#### Exercise goal:
Each line in the records below, from the one that contains "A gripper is" to the one that contains "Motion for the", should be reproduced exactly, the first and last included.

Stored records
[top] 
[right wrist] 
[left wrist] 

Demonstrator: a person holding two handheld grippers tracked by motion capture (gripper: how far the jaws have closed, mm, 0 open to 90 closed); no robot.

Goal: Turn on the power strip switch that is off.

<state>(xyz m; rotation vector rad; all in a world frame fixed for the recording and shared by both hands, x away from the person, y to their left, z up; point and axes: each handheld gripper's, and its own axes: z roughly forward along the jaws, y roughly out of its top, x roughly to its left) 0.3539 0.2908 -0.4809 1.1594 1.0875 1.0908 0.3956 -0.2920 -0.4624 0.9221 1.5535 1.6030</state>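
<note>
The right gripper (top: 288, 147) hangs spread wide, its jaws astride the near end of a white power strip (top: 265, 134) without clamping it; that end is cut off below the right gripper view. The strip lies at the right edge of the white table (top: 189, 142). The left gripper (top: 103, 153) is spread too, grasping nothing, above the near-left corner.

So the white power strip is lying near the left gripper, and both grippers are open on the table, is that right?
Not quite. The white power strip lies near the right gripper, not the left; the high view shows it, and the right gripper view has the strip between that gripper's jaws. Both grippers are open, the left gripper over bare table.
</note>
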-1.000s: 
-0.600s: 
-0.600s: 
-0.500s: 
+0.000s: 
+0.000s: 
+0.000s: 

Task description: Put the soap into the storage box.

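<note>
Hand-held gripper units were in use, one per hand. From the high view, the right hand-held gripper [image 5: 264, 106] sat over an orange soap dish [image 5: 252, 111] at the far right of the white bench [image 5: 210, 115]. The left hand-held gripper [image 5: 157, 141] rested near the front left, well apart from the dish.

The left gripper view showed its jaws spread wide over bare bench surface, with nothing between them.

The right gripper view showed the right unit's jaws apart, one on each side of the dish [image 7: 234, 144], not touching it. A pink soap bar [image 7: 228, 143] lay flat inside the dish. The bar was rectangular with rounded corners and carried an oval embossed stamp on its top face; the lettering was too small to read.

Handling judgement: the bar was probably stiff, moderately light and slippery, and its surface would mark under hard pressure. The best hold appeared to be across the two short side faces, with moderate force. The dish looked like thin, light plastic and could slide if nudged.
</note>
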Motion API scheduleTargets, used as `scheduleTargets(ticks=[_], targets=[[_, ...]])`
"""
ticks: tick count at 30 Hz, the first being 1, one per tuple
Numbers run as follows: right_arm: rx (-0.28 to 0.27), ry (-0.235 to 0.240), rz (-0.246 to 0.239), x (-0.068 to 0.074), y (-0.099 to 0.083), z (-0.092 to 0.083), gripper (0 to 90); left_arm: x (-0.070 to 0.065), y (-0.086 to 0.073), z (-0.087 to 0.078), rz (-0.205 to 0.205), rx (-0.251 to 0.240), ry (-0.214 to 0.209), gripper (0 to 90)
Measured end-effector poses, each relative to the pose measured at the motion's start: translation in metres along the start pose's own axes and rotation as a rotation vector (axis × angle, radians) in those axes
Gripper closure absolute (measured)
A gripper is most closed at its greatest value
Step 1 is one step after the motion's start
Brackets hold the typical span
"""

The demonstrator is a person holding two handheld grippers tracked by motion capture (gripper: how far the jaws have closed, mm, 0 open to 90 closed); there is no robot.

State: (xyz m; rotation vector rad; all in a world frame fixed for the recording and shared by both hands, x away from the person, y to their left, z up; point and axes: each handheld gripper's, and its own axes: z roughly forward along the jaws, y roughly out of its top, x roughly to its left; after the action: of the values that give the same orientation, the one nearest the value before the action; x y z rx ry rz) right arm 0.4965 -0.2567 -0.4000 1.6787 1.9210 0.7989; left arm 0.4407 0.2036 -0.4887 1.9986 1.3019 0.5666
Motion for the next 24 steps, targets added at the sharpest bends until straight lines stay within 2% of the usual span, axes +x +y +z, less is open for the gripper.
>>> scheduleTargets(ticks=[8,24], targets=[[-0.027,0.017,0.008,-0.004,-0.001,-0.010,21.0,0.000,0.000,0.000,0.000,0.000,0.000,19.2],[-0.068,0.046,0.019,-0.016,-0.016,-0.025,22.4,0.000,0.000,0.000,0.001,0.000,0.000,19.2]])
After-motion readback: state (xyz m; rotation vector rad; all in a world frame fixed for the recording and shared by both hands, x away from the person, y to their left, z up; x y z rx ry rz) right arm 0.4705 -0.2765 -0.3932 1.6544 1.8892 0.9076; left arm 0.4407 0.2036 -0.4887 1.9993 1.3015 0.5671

#### Exercise result:
A gripper is most closed at its greatest value
Step 1 is one step after the motion's start
Brackets hold the typical span
"""

The demonstrator is a person holding two handheld grippers tracked by motion capture (gripper: how far the jaws have closed, mm, 0 open to 90 closed); there is no robot.

State: (xyz m; rotation vector rad; all in a world frame fixed for the recording and shared by both hands, x away from the person, y to their left, z up; point and axes: each handheld gripper's, and its own axes: z roughly forward along the jaws, y roughly out of its top, x roughly to its left; after the action: of the values that give the same orientation, the one nearest the value before the action; x y z rx ry rz) right arm 0.4965 -0.2567 -0.4000 1.6787 1.9210 0.7989; left arm 0.4407 0.2036 -0.4887 1.9986 1.3019 0.5666
Motion for the next 24 steps, targets added at the sharpest bends until straight lines stay within 2% of the usual span, axes +x +y +z, less is open for the gripper.

Nothing further is needed for this exercise.